* **Required work**: Filter the records for "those" and keep each line that has it.

** Extracted records follows **

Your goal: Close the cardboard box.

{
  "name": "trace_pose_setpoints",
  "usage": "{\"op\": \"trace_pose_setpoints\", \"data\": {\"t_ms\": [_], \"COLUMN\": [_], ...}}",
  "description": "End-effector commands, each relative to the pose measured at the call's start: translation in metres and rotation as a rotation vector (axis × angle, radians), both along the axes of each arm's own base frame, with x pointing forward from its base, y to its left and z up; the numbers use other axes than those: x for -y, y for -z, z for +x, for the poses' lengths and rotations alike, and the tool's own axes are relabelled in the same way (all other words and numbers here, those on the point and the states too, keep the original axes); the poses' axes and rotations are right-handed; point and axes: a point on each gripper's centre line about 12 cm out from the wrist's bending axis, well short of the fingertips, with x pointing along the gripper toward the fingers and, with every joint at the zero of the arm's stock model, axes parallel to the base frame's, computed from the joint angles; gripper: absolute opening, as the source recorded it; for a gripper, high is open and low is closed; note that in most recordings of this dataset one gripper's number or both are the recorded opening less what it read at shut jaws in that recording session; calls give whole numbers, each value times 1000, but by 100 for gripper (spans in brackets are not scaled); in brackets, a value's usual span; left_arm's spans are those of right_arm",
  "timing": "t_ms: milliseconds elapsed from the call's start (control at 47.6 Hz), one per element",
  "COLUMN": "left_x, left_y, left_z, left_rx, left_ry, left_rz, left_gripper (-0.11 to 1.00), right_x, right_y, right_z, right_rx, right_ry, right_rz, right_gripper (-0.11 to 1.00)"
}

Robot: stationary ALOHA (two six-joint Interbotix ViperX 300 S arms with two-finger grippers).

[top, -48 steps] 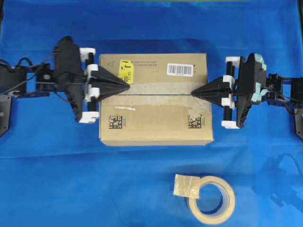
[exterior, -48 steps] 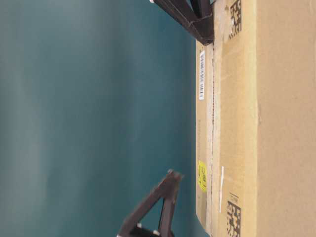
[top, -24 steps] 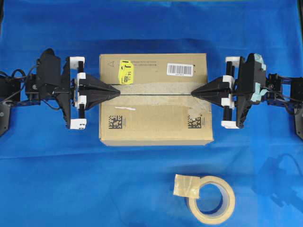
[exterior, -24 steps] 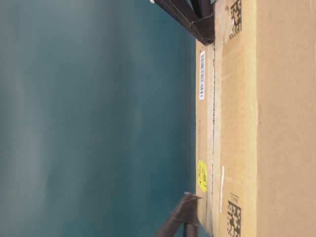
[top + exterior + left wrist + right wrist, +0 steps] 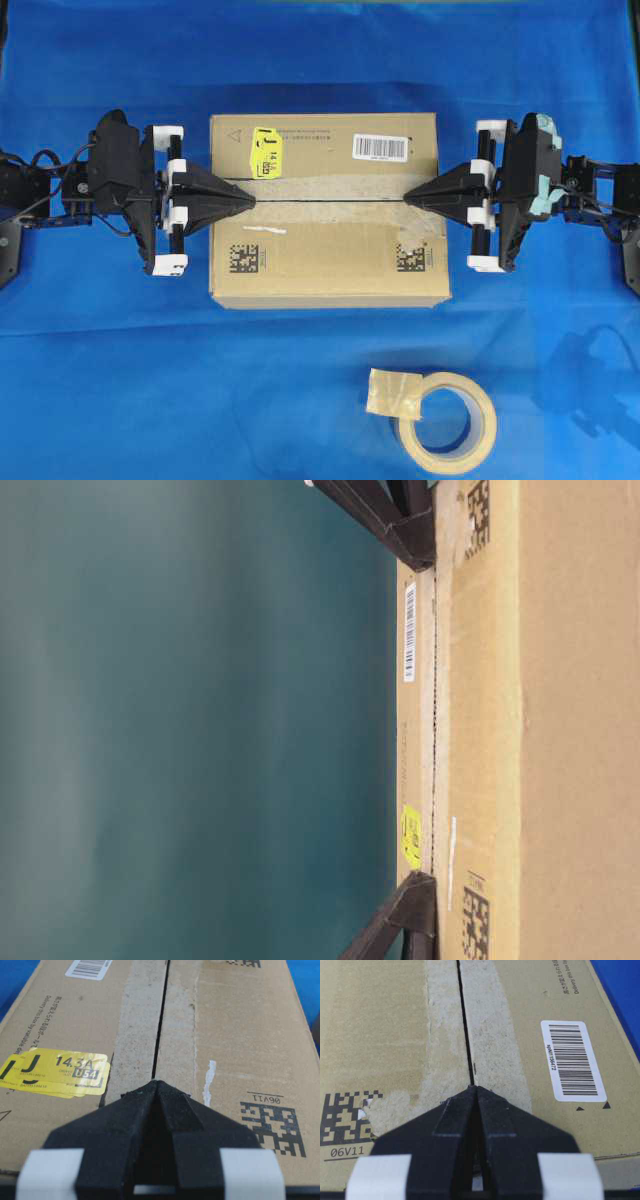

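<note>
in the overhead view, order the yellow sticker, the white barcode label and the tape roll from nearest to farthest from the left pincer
Measured from the left pincer, whose tip lies on the cardboard box:
1. Yellow sticker, just beyond the tip, on the box's far left corner area.
2. White barcode label, farther right along the box's far edge.
3. Tape roll, off the box, on the cloth near right.

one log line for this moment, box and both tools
cardboard box: flaps down, thin centre seam showing | left tool: shut, tip on seam, left end | right tool: shut, tip on seam, right end
</note>
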Motion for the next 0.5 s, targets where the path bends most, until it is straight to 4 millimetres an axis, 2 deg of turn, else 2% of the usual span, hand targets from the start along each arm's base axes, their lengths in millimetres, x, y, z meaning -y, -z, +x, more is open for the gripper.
{"op": "trace_pose_setpoints", "data": {"t_ms": [0,483], "left_x": [0,0], "left_y": [-6,-7], "left_z": [3,5], "left_rx": [26,31], "left_ry": [0,0], "left_rz": [2,2], "left_gripper": [0,0], "right_x": [2,2], "right_y": [-5,-5], "right_z": [2,2], "right_rx": [21,21], "right_ry": [9,9], "right_rz": [-2,-2], "right_gripper": [0,0]}}
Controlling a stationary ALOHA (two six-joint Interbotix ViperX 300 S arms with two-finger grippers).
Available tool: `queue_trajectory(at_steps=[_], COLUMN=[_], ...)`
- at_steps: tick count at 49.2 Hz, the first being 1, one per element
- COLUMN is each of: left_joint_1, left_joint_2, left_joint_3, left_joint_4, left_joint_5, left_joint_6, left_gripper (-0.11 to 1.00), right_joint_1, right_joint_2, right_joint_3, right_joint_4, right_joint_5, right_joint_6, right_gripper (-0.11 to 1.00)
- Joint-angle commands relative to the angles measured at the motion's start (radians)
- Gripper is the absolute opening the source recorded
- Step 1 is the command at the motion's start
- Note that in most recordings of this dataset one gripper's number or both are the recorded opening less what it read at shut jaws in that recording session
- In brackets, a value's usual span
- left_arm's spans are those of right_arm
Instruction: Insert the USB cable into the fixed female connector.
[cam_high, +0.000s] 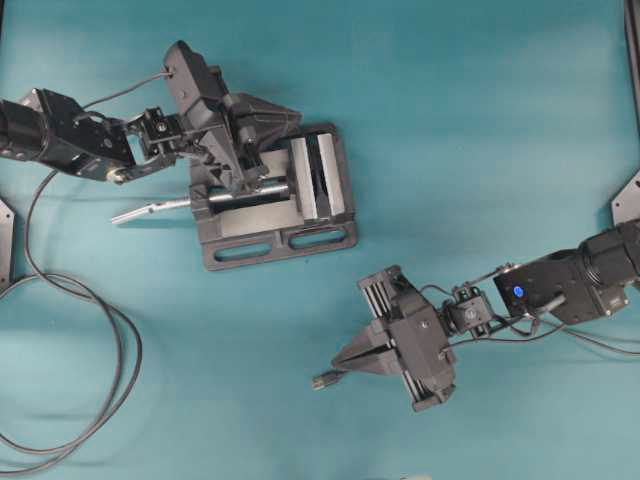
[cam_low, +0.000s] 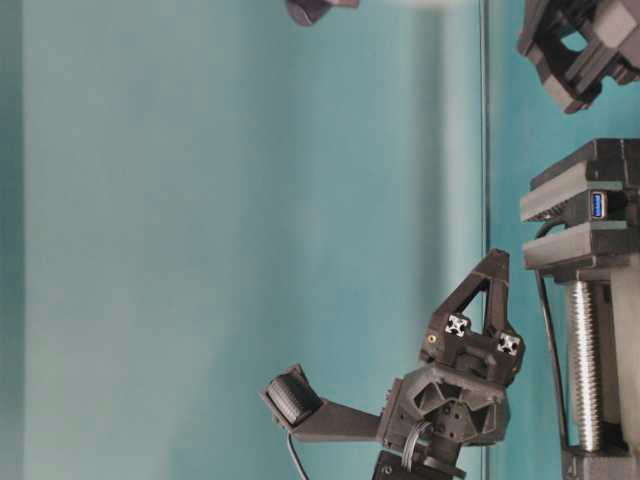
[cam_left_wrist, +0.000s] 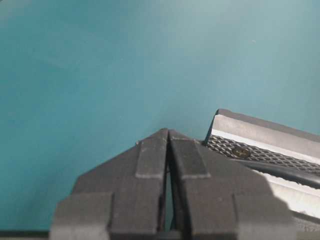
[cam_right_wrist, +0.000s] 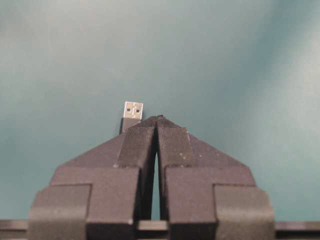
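Observation:
The USB cable's black plug (cam_high: 322, 380) lies on the teal table, its metal tip (cam_right_wrist: 133, 109) showing just past my right gripper's left finger. My right gripper (cam_high: 338, 361) is shut with nothing between its fingers (cam_right_wrist: 145, 145), just above and beside the plug. The rest of that cable is hidden under it. The fixed female connector (cam_low: 598, 205), a small black block with a blue socket, sits clamped in the vise. My left gripper (cam_high: 297, 116) is shut and empty, hovering over the vise's back edge, also seen in the table-level view (cam_low: 497, 258).
The grey metal vise (cam_high: 280, 242) stands at the centre left, with its silver screw handle (cam_high: 150, 210) pointing left. Its knurled jaw (cam_left_wrist: 240, 150) shows in the left wrist view with a dark cable (cam_left_wrist: 292, 173) across it. A long dark cable (cam_high: 110, 335) loops at the left edge.

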Motion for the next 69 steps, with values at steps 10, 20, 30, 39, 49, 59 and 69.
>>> queue_trajectory(at_steps=[10,20,30,39,49,59,69], left_joint_1=[-0.028,-0.072,-0.13,-0.163,-0.213,-0.218,-0.236], left_joint_2=[-0.092,-0.201,-0.342,-0.462,-0.537,-0.546,-0.632], left_joint_3=[0.023,0.077,0.178,0.242,0.301,0.373,0.442], left_joint_4=[0.038,0.044,0.051,0.046,0.046,0.044,0.044], left_joint_5=[0.04,0.041,0.066,0.063,0.06,0.097,0.247], left_joint_6=[0.018,0.021,0.014,0.003,0.003,0.002,0.018], left_gripper=[0.0,0.02,0.37,0.89,1.0,1.0,1.0], right_joint_1=[0.003,0.011,0.009,0.011,0.011,0.018,0.021], right_joint_2=[-0.028,-0.031,-0.031,-0.029,-0.02,0.008,0.032], right_joint_3=[-0.021,-0.018,-0.023,-0.029,-0.041,-0.069,-0.069], right_joint_4=[0.0,0.002,0.0,0.0,0.003,0.006,0.006], right_joint_5=[-0.008,-0.012,-0.008,-0.006,0.017,0.048,0.048], right_joint_6=[0.015,0.063,0.067,0.067,0.081,0.104,0.106], right_gripper=[0.0,0.0,0.0,0.03,0.51,0.67,0.66])
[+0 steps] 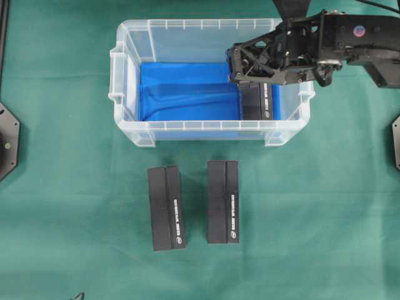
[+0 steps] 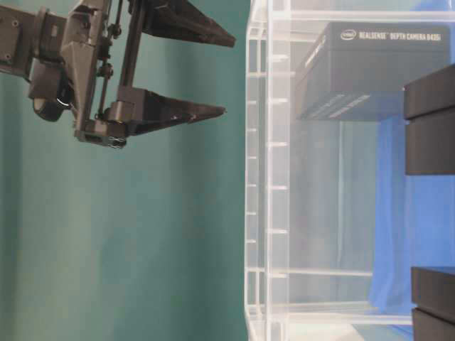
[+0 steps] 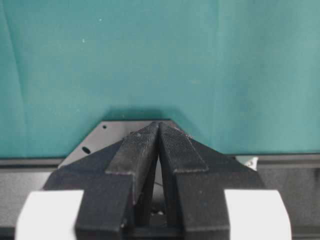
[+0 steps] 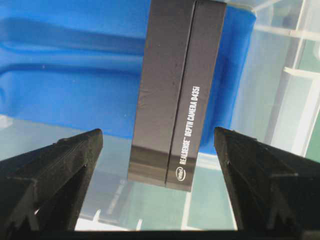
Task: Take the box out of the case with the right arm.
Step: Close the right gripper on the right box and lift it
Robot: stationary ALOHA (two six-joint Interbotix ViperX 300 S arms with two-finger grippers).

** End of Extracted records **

* **Answer to the problem**:
  "description": "End-effector commands, each relative to the pose measured at the call's start: translation in metres and rotation as a rotation vector (axis × angle, radians), both along the axes of each arm's own base frame, with x pointing forward from its base, y to its left and z up; the numbers use other axes than those: x for -y, y for -z, z for +x, for the poses' lengths and rotations alike, and the tool's own axes are relabelled in the same way (all other words and numbers here, those on the point and the states too, keep the original axes); the poses' axes and rotations are right-handed; point and axes: a point on each gripper's centre line about 12 cm out from the wrist's bending axis, well short of the fingertips, with x pointing along the gripper toward the fingers and, with every joint at the zero of the arm's stock model, axes parallel to the base frame's, computed from the joint angles; gripper: absolute opening, as the source recorded it; for a gripper, high is open and low is closed; note that in most recordings of this dataset one gripper's number or both are the recorded opening less what it read at shut jaws in that recording session; calls give whole numbers, each value times 1000, but by 100 for gripper (spans in brackets are not scaled); in brackets, a value's usual span; left_arm's spans are those of right_arm",
- left_arm's spans are those of right_arm

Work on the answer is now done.